- Task brief:
Once the pictures are removed, restate the listing word for word.

- Data excerpt:
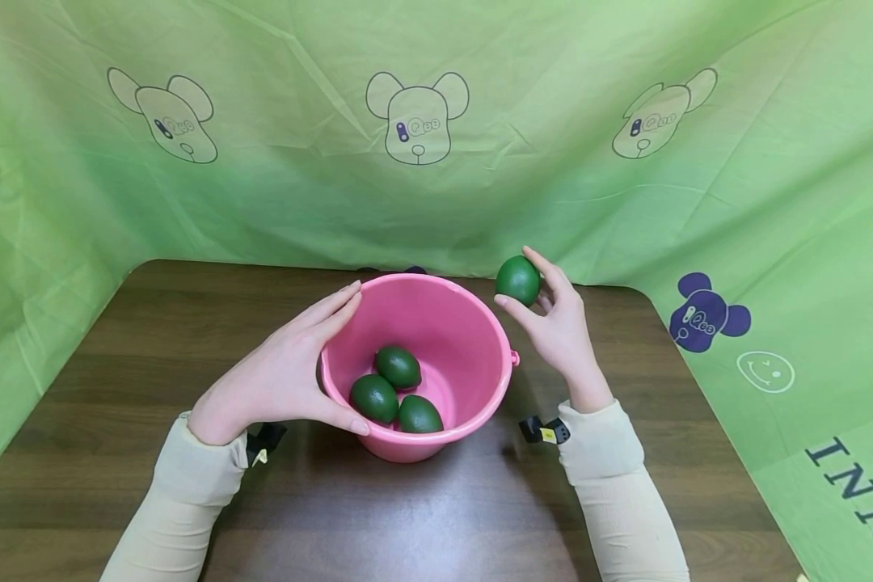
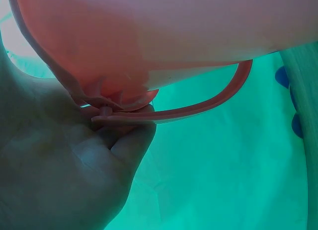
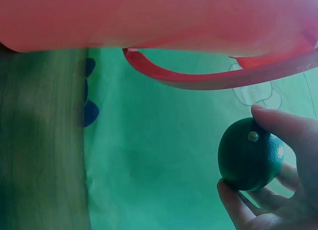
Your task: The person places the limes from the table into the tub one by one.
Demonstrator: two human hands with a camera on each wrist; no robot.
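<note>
A pink bucket (image 1: pixel 466 339) stands on the table, and three dark green limes (image 1: pixel 398 368) lie at its bottom. My left hand (image 1: pixel 284 372) holds the bucket's left side, thumb at the near rim and fingers at the far rim. In the left wrist view that hand (image 2: pixel 74 155) lies against the rim by the joint of the pink handle (image 2: pixel 198 108). Beyond the bucket's right rim, my right hand (image 1: pixel 553 323) pinches another lime (image 1: pixel 518 280) between thumb and fingers, raised above the table. The stem nub of this lime (image 3: pixel 248 153) shows in the right wrist view.
The brown wooden table (image 1: pixel 153 339) has rounded far corners. A green cloth (image 1: pixel 291 202) printed with bear heads hangs behind it and along both sides. The bucket's handle (image 3: pixel 198 82) hangs down on its far side. Each wrist wears a small black device (image 1: pixel 541 430).
</note>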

- Result of this exercise:
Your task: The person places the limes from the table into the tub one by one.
Demonstrator: two human hands with a camera on each wrist; no robot.
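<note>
A pink bucket (image 1: pixel 466 339) stands on the table, and three dark green limes (image 1: pixel 398 368) lie at its bottom. My left hand (image 1: pixel 284 372) holds the bucket's left side, thumb at the near rim and fingers at the far rim. In the left wrist view that hand (image 2: pixel 74 155) lies against the rim by the joint of the pink handle (image 2: pixel 198 108). Beyond the bucket's right rim, my right hand (image 1: pixel 553 323) pinches another lime (image 1: pixel 518 280) between thumb and fingers, raised above the table. The stem nub of this lime (image 3: pixel 248 153) shows in the right wrist view.
The brown wooden table (image 1: pixel 153 339) has rounded far corners. A green cloth (image 1: pixel 291 202) printed with bear heads hangs behind it and along both sides. The bucket's handle (image 3: pixel 198 82) hangs down on its far side. Each wrist wears a small black device (image 1: pixel 541 430).
</note>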

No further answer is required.